Figure 36: Ranking of methods for their power (\(\alpha = .05\)) to detect the main effect of \(X_1\) as a function of the magnitude of effect \(a_1\) (\(n=20\)). Hover over the charts to inspect their power (\(\%\)).
Figure 37: Power (\(\alpha = .05\)) to detect the main effect of \(X_1\) (\(a_1 = 0.8\)) as a function of the magnitude of effect \(a_2\) of the main effect of \(X_2\) (\(n=20\)).

Figure 38 also presents results for the main effect of \(X_1\), where we observe once again that the generalized tests cannot compete with the more powerful INT, or even with RNK.

Figure 38: Ranking of methods for their power (\(\alpha = .05\)) to detect the main effect of \(X_2\) as a function of the magnitude of effect \(a_2\) (\(n=20\)). Hover over the charts to inspect their power (\(\%\)).

Power: Interactions. We also present results on the power of methods to detect interactions in Figure 39, confirming the advantage of INT across all designs. Figure 40 provides a clearer picture of how power is affected by the presence of a main effect. We observe that the power of all methods drops as the main effect of \(X_2\) increases, but this trend is more pronounced for KFD and VDW, particularly for the between-subjects and mixed designs.
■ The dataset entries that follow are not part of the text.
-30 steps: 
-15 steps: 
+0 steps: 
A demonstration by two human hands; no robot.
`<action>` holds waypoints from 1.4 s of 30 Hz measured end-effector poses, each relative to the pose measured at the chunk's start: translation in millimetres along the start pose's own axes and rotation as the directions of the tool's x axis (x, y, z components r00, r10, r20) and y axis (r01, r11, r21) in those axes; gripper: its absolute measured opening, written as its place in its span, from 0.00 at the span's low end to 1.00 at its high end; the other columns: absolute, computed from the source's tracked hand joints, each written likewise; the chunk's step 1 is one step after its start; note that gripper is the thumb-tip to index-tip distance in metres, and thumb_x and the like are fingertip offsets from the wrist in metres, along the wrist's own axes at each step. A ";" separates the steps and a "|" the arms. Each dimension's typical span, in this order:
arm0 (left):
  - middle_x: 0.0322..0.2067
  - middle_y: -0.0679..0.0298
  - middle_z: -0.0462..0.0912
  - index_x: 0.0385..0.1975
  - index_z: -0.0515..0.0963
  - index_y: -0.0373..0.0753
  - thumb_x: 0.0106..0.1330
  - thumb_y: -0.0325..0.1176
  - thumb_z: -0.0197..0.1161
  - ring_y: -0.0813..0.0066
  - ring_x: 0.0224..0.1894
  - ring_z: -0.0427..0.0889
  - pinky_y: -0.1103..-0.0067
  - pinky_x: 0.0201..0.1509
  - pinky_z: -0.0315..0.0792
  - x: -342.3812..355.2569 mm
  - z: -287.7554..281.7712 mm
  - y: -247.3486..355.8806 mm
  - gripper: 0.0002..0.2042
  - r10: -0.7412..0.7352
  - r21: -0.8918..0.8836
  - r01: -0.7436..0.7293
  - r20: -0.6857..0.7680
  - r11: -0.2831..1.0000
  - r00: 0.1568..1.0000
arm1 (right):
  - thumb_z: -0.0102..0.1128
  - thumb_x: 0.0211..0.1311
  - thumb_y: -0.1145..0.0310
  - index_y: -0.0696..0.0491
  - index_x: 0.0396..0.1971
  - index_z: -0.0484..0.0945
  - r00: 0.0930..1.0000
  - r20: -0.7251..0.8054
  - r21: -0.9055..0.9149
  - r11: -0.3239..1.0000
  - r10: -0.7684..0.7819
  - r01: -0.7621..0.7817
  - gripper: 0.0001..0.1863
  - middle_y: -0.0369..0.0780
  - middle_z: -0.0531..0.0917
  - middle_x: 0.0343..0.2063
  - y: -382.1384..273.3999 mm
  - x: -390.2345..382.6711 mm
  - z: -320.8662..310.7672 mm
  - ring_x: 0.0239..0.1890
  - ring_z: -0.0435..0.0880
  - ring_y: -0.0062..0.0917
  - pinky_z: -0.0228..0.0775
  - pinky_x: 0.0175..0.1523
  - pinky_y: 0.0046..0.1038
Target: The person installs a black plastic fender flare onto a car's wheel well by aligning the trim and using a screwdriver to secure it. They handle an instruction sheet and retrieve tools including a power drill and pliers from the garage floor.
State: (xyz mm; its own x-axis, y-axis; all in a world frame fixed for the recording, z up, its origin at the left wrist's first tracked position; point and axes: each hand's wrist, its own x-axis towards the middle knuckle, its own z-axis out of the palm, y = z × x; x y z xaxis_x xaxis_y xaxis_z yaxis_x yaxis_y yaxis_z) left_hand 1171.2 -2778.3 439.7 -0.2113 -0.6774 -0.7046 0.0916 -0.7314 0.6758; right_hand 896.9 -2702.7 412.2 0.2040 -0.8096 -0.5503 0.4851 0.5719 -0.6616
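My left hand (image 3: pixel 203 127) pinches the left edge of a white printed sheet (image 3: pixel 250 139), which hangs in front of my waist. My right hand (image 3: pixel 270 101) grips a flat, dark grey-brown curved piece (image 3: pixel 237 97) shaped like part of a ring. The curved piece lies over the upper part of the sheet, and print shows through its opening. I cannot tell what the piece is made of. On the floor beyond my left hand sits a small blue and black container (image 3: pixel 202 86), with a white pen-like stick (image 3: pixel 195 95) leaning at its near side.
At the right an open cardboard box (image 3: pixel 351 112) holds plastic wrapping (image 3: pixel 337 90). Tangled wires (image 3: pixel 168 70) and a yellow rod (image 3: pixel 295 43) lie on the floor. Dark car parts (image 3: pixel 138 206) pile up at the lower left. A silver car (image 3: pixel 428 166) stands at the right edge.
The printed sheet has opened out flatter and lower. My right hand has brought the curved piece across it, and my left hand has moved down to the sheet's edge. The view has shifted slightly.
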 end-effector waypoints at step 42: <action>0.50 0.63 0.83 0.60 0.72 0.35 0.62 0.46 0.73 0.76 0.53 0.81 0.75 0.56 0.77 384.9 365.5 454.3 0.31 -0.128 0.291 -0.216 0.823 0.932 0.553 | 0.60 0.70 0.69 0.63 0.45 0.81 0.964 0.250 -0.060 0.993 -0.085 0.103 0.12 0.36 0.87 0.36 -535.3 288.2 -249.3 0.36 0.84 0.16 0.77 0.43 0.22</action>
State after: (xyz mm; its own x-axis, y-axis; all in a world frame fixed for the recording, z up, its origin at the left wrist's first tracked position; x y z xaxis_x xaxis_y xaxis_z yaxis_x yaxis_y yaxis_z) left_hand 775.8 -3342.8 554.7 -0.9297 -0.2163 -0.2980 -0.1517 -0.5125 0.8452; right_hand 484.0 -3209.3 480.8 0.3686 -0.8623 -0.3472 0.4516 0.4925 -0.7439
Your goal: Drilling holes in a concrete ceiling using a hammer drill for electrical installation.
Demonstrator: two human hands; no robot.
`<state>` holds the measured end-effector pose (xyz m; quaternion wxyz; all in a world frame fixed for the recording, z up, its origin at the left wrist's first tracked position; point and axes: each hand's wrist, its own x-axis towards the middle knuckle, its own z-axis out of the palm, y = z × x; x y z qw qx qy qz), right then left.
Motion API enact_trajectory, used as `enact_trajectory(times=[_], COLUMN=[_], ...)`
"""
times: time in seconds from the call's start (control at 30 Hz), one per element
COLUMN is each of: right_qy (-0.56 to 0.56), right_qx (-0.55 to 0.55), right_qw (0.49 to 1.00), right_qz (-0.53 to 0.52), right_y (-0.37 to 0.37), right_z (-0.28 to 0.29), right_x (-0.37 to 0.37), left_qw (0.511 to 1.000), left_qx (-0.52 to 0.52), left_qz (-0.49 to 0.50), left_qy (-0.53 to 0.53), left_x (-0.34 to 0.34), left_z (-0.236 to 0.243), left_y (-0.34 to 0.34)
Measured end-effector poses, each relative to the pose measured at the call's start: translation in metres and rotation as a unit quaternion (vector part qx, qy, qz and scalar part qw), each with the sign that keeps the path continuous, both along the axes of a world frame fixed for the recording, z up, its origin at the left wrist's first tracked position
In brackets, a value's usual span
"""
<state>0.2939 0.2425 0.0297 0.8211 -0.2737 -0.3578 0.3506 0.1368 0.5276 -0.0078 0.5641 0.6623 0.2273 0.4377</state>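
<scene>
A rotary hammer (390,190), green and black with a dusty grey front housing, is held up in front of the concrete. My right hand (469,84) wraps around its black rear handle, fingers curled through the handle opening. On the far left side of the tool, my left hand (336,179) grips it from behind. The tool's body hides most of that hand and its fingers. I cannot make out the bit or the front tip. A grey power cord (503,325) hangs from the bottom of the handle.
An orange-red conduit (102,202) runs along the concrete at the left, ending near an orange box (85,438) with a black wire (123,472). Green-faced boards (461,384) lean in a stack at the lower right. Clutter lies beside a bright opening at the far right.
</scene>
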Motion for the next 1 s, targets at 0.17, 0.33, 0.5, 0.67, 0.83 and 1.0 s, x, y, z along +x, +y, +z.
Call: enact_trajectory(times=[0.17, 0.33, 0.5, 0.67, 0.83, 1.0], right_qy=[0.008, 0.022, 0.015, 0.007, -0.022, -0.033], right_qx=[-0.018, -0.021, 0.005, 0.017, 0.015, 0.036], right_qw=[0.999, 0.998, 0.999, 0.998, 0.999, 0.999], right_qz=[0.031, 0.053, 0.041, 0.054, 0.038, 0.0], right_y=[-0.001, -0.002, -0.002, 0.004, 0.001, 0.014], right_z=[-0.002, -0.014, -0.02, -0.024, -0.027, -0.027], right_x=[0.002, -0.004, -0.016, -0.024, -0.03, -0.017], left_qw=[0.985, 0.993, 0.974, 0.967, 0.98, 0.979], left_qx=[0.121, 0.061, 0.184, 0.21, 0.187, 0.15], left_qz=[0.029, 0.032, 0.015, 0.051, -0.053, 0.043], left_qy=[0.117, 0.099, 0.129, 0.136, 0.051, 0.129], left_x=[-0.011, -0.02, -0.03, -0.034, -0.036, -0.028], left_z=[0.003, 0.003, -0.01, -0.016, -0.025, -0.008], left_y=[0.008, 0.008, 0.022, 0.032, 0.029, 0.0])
Figure 39: Ranking of methods for their power (\(\alpha = .05\)) to detect the interaction effect \(X_1 \times X_2\) as a function of the magnitude of effect \(a_{12}\) (\(n=20\)). Hover over the charts to inspect their power (\(\%\)).
Figure 40: Power (\(\alpha = .05\)) to detect the interaction effect (\(a_{12} = 1.5\)) as a function of the magnitude of effect \(a_2\) of the main effect of \(X_2\) (\(n=20\)).

Conclusion

Our results do not support Lüpsen’s (2018, 2023) conclusions. The behavior of the generalized nonparametric tests presents issues in numerous scenarios. While these tests exhibit lower error rates under specific conditions, this is due to a significant loss of power when other effects are at play. Therefore, we advise against the use of these methods.